In the material below, find every line containing the string "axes" and return it.
*** Given material ***
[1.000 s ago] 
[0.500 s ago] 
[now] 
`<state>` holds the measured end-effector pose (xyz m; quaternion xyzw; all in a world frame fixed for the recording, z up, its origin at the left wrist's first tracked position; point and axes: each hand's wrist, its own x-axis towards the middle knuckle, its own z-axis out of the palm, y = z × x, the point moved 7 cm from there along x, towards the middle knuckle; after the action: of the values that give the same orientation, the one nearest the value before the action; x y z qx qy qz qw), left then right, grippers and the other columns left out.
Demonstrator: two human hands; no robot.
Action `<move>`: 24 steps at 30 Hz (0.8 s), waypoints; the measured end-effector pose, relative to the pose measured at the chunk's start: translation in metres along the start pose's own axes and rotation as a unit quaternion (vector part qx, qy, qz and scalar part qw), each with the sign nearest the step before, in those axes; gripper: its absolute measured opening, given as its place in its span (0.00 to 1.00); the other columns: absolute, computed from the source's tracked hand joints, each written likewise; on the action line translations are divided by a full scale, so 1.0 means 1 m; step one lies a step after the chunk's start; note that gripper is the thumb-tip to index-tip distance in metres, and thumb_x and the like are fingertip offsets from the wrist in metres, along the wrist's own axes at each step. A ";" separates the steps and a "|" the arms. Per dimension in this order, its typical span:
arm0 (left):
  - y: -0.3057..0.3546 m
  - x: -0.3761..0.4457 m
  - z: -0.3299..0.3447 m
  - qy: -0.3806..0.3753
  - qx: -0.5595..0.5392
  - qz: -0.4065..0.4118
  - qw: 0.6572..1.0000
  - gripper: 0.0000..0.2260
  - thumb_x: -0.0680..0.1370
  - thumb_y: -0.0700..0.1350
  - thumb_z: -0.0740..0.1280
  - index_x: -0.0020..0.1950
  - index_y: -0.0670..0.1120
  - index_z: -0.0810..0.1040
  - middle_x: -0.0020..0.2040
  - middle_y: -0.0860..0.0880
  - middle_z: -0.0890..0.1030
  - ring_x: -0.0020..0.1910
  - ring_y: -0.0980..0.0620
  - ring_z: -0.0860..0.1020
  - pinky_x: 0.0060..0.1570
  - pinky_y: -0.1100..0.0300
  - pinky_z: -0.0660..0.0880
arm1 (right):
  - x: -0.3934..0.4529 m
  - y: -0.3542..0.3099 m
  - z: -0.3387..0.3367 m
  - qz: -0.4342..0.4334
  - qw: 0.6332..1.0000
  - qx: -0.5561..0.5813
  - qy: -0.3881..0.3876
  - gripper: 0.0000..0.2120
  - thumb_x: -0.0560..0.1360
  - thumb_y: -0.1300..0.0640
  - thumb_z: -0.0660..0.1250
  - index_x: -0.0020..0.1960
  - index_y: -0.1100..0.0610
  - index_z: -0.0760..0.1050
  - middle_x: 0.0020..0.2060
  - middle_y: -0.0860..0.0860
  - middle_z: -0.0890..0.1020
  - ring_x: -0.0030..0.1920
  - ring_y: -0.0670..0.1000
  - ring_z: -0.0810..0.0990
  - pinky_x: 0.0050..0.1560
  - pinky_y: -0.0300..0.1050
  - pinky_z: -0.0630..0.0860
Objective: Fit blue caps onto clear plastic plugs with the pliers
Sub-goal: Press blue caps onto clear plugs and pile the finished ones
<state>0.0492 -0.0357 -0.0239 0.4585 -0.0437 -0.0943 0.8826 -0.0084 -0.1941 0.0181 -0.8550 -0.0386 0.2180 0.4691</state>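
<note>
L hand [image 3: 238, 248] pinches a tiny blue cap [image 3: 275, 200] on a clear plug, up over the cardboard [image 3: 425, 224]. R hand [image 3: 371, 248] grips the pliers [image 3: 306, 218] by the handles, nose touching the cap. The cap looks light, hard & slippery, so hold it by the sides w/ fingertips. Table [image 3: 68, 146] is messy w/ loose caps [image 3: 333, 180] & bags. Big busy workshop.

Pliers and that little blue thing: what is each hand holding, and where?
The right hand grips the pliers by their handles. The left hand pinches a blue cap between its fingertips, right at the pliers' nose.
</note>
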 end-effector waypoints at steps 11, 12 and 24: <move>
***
## Output for this exercise
`<state>` holds the measured end-effector pose (xyz m; quaternion xyzw; all in a world frame fixed for the recording, z up, its origin at the left wrist's first tracked position; point and axes: each hand's wrist, its own x-axis towards the middle knuckle, its own z-axis out of the palm, y = z × x, the point moved 7 cm from there along x, towards the middle knuckle; after the action: of the values that give the same orientation, the one nearest the value before the action; x y z qx qy qz qw), left then right, grippers and the other columns left out.
Action `<move>`: 24 steps at 30 Hz (0.8 s), waypoints; the measured end-effector pose, relative to the pose measured at the chunk's start: translation in metres along the start pose's own axes and rotation as a unit quaternion (vector part qx, qy, qz and scalar part qw), each with the sign nearest the step before, in those axes; gripper: its absolute measured opening, given as its place in its span (0.00 to 1.00); the other columns: absolute, computed from the source's tracked hand joints, each written likewise; on the action line translations are divided by a full scale, so 1.0 means 1 m; step one lies a step after the chunk's start; note that gripper is the thumb-tip to index-tip distance in metres, and thumb_x and the like are fingertip offsets from the wrist in metres, along the wrist's own axes at each step. A ";" separates the steps and a "|" the arms. Per dimension in this order, its typical span:

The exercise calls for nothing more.